Di ruang tamu.
"Kamu periksa dia, dan comfort dia sedikit," Ayah Yun menyarankan, menyadari belum ada suara dari kamar menantu perempuannya meskipun sudah mendekati waktu makan siang, khawatir dia mungkin menangis lagi.
Ibu Yun merasa sedikit canggung mendengarnya tetapi memutuskan untuk pergi dan memeriksa. Saat ia mendorong pintu terbuka, ia disambut dengan sepasang mata yang berair dan merah.
Dia hanya tidak terbiasa, dia tidak mau berpisah.
Waktu itu dia, sebagai ibu, juga tidak tahan untuk berpisah, tetapi butuh waktu yang lama untuk terbiasa. Dia bisa memahami perasaan tidak ingin berpisah itu.
Tidak tahu apa lagi yang bisa dikatakan, Ibu Yun membiarkan berbagai kata-kata bersatu menjadi satu kalimat, "Hanhan, kamu adalah istri militer. Kamu harus terbiasa dengan ini."
"Ibu, saya baik-baik saja." Meng Yunhan tidak mengharapkan Ibu Yun akan langsung masuk. Dia menoleh ke arah suara, matanya bertemu dengan pandangan penuh kekhawatiran ibu mertua. Dia menahan air matanya. Dia telah hidup lebih lama dari ibu mertuanya di kehidupan masa lalunya dan kehidupan ini digabungkan. Dia tidak boleh bersikap sembarangan.
Dia tidak mengerti apa yang terjadi, dia telah kembali untuk memperbaiki hubungannya dengan Yun Hao, tetapi dalam beberapa hari ini, mereka tak terpisahkan. Dia pergi secara tiba-tiba tanpa memberi tahu atau berpamitan dengannya, itulah sebabnya air matanya mengalir.
"Bersihkan dirimu sedikit, sudah waktunya untuk makan siang," kata Ibu Yun, berjalan keluar dari kamar dan dengan lembut menutup pintu di belakangnya.
"Bagaimana keadaannya?" Ayah Yun bertanya dengan cemas begitu Ibu Yun kembali.
Ibu Yun menghela napas, "Dia menangis sendirian di sana, matanya bengkak."
"Sepertinya menantu perempuan kita benar-benar peduli dengan anak kita. Tidak seperti yang rumor katakan," kata Ayah Yun, terlihat lega.
"Wanita-wanita tua itu cemburu karena mereka tidak bisa mendapatkan anakku menikahi orang bodoh sebagai menantu perempuannya," kata Ibu Yun dengan geram. Dia telah khawatir sebelumnya, melihat Meng Yunhan sering mengabaikan anaknya. Sekarang sepertinya, itu hanyalah kesopanan seorang gadis. Masuk ke dalam keluarga kami dia berubah, menunjukkan banyak perhatian kepada anak kami. Meski anak kami dingin terhadap istrinya, istrinya tidak menyalahkannya.

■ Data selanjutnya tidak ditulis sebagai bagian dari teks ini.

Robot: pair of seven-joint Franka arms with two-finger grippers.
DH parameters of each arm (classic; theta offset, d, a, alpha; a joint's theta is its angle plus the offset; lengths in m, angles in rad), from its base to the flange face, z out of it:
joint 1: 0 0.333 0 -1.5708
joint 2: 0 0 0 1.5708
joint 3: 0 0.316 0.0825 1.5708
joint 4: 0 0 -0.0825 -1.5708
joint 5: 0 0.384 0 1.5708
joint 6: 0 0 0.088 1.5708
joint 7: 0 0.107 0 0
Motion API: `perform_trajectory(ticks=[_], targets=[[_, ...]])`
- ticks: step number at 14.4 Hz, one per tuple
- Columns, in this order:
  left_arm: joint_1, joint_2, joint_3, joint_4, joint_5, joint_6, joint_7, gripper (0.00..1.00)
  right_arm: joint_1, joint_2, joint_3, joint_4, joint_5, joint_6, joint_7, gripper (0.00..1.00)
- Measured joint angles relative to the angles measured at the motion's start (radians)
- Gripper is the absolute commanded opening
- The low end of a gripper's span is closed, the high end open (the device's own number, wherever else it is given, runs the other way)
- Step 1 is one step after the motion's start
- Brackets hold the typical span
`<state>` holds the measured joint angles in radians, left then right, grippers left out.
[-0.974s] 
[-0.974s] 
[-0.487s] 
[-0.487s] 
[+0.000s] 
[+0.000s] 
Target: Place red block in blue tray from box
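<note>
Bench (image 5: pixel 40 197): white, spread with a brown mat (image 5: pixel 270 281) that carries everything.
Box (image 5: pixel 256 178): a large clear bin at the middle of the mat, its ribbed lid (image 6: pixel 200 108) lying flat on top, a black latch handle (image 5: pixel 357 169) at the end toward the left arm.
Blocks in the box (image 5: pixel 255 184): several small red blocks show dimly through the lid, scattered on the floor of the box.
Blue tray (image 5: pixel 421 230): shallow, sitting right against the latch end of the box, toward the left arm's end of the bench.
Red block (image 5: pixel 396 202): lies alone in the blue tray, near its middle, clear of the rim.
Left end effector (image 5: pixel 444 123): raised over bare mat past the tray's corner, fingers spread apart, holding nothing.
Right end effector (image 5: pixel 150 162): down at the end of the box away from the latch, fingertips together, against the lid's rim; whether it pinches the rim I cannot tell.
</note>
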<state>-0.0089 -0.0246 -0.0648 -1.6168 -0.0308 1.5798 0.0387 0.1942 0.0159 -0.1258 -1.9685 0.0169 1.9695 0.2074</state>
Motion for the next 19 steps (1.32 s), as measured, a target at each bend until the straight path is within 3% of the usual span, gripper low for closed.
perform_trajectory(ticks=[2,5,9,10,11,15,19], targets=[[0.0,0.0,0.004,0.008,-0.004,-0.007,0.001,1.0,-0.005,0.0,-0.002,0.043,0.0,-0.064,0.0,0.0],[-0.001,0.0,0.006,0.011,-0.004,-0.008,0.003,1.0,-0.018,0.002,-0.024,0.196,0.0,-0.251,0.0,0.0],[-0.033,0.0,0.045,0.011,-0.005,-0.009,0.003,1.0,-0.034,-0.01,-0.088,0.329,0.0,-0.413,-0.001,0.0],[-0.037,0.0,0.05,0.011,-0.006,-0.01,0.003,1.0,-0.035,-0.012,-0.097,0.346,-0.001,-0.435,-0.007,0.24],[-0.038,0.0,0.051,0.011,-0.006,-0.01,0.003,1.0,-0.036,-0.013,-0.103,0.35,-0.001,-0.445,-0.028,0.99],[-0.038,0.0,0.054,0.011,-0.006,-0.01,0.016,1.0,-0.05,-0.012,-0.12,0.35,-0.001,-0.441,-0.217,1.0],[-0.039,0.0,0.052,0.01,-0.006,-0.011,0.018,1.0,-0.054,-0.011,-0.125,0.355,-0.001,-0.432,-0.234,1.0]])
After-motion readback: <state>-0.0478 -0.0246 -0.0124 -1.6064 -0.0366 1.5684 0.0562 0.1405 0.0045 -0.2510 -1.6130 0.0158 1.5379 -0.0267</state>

Ayah Yun tertawa menyetujui, "Benar, Hanhan tidak hanya patuh, tapi juga menghormati saudara-saudaranya. Dia juga pandai memasak. Sekarang mereka hanya perlu punya anak."
Meng Yunhan bangun segera setelah Ibu Yun pergi.
Saat berpakaian, dia melirik tangannya dan menyadari tangannya kosong. Hatinya berdebar dan dia hampir menangis di saat berikutnya. Sejak Yun Hao memakaikan cincin di jarinya, dia sangat menghargainya, tidak pernah melepaskannya dari tangannya. Tapi sekarang, itu telah menghilang.
Meng Yunhan mencari dengan panik di tempat tidur, tetapi dia tidak menemukannya di mana pun. Dia merapikan diri dengan cepat tanpa berani membuat ibu mertuanya menunggu terlalu lama. Setelah mencari seluruh kamar dan masih tidak menemukan cincin, dia meninggalkan kamar.
Dia bertanya-tanya kapan dia kehilangannya? Di momen apa tepatnya dia kehilangannya?
Mengapa dia tidak ingat apa-apa? Apakah itu di dapur, atau di suatu tempat di ruang tamu?
Dalam kehidupan sebelumnya, dia tidak pernah memiliki barang-barang bagus. Tapi cincin ini diberikan oleh ibu mertuanya, sebuah simbol pengakuan. Itu dipakaikan oleh laki-lakinya dan memiliki arti yang berbeda. Itulah sebabnya dia tidak pernah melepaskannya. Tetapi sekarang itu hilang, benar-benar menghilang.